WHAT YOU ARE ASKED TO DO
Compute how many lines below contain the word "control" and respond with that number only.

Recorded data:
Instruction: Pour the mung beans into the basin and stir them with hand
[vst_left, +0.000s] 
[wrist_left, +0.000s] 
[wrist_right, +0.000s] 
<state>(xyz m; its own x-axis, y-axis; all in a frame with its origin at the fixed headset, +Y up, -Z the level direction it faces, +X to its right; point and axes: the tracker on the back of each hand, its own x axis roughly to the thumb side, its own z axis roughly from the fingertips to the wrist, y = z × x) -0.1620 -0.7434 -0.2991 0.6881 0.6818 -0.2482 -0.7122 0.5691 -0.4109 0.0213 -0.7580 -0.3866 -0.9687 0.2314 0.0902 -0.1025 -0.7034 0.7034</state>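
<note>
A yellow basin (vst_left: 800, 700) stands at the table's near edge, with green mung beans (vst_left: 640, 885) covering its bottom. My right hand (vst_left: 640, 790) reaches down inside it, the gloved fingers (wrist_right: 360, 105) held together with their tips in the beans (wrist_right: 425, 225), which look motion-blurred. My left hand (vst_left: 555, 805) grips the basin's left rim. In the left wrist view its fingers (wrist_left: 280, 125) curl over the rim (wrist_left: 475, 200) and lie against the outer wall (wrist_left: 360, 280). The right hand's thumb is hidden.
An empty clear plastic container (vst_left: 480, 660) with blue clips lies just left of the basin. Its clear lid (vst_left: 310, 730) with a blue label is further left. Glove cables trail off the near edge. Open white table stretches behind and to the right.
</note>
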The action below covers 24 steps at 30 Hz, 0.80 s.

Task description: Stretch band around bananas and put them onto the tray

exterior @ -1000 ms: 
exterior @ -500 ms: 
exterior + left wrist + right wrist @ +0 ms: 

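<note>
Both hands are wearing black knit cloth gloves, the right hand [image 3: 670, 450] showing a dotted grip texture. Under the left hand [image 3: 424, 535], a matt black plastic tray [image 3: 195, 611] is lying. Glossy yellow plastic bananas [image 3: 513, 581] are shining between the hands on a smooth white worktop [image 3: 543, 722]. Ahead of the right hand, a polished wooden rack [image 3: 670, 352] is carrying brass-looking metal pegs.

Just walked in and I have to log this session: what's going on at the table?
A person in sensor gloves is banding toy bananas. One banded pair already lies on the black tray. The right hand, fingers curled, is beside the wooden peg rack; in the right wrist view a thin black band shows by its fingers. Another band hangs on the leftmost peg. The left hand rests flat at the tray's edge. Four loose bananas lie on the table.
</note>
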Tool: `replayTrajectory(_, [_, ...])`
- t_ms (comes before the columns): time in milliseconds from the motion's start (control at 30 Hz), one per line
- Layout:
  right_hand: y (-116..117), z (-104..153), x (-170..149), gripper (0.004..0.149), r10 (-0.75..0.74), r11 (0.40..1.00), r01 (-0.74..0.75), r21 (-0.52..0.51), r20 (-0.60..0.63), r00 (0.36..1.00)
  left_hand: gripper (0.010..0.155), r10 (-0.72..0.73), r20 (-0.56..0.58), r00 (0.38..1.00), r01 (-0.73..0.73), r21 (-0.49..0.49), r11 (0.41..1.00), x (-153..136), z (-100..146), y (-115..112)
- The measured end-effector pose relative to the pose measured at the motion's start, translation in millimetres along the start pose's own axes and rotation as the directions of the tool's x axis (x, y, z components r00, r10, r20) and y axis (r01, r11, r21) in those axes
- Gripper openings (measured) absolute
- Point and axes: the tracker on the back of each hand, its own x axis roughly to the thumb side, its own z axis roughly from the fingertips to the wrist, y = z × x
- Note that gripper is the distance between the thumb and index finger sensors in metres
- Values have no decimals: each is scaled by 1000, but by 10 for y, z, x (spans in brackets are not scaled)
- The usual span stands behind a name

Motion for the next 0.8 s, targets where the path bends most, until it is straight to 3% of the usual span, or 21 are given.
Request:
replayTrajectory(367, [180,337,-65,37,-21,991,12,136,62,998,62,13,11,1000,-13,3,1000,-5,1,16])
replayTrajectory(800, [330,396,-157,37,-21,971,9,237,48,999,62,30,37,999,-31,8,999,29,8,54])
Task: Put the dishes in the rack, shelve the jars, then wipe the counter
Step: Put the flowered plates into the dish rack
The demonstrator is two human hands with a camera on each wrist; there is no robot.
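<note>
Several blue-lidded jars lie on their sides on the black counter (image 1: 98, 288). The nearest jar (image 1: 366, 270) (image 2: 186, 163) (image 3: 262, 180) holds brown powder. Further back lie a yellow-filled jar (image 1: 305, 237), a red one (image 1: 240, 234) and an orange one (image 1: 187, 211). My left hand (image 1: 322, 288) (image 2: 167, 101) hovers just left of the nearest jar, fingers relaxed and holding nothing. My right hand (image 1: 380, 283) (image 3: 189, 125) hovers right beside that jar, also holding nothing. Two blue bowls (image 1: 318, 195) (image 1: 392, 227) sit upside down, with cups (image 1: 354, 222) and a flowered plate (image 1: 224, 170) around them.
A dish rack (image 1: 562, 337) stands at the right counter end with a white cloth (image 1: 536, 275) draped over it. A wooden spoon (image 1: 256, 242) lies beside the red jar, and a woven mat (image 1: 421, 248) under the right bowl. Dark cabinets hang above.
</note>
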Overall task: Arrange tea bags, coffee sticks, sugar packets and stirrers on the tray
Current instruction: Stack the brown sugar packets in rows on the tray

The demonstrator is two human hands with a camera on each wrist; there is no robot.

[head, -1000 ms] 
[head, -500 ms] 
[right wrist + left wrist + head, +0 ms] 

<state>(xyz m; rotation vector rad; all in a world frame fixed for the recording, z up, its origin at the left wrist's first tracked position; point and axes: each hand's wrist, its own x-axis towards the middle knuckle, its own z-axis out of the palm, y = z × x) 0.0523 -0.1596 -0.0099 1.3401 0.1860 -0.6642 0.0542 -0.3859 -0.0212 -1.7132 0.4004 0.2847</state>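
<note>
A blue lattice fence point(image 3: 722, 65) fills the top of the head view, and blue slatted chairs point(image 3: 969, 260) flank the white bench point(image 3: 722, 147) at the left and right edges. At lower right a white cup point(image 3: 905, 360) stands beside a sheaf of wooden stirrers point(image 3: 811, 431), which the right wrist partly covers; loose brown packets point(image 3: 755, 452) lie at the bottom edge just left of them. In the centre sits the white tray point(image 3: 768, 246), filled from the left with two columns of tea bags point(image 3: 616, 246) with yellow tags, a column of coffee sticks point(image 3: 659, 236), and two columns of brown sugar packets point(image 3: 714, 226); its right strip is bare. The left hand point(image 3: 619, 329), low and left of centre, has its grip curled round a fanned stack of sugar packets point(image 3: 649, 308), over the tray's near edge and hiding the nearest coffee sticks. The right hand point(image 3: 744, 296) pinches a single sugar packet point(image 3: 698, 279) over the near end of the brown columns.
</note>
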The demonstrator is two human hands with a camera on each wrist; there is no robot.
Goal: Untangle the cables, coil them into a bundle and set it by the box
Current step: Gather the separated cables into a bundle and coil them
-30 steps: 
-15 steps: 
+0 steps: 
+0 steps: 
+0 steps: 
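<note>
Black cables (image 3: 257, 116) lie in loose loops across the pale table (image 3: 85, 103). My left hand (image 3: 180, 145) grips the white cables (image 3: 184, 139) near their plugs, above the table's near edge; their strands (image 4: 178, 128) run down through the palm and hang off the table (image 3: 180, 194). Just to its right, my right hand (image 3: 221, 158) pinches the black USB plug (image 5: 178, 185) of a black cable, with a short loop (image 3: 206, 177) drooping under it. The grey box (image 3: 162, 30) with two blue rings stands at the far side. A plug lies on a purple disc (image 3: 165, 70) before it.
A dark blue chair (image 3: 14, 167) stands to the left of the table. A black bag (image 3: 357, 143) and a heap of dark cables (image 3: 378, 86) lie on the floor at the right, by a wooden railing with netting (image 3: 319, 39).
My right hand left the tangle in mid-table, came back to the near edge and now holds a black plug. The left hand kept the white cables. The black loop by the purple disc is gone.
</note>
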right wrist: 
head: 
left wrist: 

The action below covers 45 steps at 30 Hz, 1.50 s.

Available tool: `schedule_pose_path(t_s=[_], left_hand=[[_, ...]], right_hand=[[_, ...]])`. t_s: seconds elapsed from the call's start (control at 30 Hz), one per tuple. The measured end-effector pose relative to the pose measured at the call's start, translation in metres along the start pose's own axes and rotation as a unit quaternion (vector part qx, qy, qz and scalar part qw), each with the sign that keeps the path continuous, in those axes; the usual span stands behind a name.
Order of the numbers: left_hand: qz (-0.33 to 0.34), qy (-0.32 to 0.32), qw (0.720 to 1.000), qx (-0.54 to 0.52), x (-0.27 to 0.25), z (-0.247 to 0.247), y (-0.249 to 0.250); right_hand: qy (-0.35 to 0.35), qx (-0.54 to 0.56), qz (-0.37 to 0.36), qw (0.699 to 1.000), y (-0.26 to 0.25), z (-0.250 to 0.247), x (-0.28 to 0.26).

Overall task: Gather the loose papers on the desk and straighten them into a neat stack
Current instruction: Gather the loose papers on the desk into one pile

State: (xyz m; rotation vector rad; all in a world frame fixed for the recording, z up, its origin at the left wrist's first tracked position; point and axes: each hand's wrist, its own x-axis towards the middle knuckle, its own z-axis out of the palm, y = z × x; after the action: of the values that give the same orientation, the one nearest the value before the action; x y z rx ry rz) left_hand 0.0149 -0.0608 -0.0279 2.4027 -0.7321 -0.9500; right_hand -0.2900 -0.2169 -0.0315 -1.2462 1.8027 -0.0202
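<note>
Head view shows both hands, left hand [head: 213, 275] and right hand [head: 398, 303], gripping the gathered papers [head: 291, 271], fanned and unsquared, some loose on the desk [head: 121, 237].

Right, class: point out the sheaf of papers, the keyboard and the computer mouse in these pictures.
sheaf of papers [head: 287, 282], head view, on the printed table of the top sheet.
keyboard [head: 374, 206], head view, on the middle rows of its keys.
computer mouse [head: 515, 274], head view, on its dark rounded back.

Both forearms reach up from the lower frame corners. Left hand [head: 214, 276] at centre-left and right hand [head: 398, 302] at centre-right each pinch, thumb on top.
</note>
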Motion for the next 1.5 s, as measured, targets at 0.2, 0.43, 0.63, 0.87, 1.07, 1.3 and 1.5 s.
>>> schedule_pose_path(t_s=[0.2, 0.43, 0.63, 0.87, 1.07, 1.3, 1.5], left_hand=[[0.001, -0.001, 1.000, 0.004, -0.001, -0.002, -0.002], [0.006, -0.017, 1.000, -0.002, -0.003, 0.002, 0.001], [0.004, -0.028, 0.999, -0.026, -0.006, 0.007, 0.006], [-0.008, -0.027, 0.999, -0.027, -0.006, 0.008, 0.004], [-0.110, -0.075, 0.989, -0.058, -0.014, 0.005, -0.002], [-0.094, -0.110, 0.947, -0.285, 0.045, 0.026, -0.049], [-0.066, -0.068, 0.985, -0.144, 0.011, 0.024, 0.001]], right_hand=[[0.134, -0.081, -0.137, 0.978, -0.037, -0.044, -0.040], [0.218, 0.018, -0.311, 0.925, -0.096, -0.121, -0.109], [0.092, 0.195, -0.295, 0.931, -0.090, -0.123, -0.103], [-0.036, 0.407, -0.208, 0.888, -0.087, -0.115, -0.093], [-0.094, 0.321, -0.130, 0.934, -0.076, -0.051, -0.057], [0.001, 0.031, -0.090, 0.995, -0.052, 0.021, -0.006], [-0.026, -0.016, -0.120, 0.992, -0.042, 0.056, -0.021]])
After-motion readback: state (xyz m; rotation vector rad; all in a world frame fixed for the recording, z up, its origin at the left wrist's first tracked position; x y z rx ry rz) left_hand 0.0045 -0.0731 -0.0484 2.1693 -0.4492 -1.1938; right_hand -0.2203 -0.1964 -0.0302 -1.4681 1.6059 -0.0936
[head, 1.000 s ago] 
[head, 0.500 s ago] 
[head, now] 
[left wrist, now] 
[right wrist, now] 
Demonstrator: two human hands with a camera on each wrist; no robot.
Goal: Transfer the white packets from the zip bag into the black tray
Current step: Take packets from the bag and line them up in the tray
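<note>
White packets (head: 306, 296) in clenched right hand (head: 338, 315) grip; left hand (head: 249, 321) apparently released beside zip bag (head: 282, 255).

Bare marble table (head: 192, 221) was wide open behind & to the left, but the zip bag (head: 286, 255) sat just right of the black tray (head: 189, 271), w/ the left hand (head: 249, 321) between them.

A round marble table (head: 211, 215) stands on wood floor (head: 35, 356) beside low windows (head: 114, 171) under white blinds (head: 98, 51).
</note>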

ANSWER TO THIS EXERCISE
2